Part 2. What Public–Private Partnerships Are and What They Are Not

What Public–Private Partnerships Are and What They Are Not

After years of underfinancing much-needed repairs and maintenance to America’s infrastructure—by as much as $2.2 trillion, according to some estimates—digging out of the current deficit will be costly. And with state and local governments facing tight budgets, it may be decades before the work will be affordable. The lack of resources for infrastructure improvement and maintenance extends beyond highways and affects a range of public capital investments, from levees to wastewater treatment and from transportation to schools. The dismal state of the nation’s current infrastructure could hamper future growth.

The ways that governments allocate new funding for infrastructure projects and the ways they build, operate, and maintain those projects has contributed to the problem.
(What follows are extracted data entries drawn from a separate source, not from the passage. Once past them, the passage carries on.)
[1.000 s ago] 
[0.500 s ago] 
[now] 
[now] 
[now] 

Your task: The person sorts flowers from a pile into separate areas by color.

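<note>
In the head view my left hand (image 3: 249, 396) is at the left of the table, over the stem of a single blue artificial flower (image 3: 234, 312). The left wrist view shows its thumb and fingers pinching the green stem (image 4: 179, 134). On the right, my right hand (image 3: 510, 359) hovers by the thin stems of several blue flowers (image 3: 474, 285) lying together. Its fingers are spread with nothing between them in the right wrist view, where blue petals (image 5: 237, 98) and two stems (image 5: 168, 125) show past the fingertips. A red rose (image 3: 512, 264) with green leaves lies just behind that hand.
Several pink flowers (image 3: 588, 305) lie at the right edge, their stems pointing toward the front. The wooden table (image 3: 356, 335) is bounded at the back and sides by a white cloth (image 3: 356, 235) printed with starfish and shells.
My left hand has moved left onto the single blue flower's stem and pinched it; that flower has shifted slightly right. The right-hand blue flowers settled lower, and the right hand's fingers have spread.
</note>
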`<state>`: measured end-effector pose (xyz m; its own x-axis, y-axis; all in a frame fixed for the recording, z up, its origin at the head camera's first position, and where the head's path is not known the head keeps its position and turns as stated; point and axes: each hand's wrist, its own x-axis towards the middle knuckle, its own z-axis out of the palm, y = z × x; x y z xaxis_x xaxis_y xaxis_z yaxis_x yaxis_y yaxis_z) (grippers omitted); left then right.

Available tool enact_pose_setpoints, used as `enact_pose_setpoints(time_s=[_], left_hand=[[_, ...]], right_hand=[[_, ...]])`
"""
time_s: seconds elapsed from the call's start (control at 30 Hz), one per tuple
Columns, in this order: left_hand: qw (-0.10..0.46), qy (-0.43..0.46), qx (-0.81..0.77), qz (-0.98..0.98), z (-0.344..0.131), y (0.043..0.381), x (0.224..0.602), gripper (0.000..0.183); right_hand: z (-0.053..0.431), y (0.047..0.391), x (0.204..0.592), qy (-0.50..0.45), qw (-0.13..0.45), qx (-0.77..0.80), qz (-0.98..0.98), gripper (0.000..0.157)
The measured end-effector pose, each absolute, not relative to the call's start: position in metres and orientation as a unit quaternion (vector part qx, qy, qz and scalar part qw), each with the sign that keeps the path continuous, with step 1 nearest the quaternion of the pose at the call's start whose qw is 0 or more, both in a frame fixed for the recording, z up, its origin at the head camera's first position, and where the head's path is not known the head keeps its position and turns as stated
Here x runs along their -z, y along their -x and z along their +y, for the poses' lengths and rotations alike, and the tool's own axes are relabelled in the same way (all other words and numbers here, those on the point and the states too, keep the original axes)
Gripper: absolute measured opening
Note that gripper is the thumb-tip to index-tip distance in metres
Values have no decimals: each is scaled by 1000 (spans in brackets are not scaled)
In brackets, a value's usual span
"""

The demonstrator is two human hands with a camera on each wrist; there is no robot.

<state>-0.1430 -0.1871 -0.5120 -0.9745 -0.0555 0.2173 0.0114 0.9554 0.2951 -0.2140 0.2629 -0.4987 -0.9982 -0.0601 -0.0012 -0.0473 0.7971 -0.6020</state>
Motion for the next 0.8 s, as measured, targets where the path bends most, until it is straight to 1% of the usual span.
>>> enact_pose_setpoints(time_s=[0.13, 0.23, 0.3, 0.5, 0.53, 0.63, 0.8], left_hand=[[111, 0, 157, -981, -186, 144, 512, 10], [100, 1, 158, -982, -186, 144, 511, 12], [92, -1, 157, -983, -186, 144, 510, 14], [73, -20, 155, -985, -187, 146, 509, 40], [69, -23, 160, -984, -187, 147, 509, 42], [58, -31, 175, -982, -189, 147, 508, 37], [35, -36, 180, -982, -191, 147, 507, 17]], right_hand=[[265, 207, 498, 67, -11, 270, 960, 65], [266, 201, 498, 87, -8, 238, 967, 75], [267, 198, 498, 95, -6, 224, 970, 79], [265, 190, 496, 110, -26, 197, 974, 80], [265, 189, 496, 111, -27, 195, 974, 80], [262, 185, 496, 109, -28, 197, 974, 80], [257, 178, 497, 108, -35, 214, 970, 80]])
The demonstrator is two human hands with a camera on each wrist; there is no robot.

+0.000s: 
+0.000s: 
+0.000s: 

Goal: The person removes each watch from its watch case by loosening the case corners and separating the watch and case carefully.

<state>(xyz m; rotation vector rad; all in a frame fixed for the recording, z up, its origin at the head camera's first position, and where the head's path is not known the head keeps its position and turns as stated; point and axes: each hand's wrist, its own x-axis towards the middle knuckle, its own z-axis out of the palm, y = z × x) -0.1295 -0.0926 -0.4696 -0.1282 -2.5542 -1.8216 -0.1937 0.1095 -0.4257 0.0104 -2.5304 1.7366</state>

New spending often flows to less valuable new construction at the expense of funding maintenance on existing infrastructure.  Further hindering efficiency, the traditional process for building infrastructure decouples the initial investment—the actual building of a highway, for example—from the ongoing costs of maintaining that highway. As a result, the contractor building the highway often has little incentive to take steps to lower future operations and maintenance costs. Such inefficiencies likely contribute to falling rates of return on public capital investments. PPPs can be used for solid waste, transport (airports, bridges, ports, rail, roads, tunnels, and urban railways), tourism, and water.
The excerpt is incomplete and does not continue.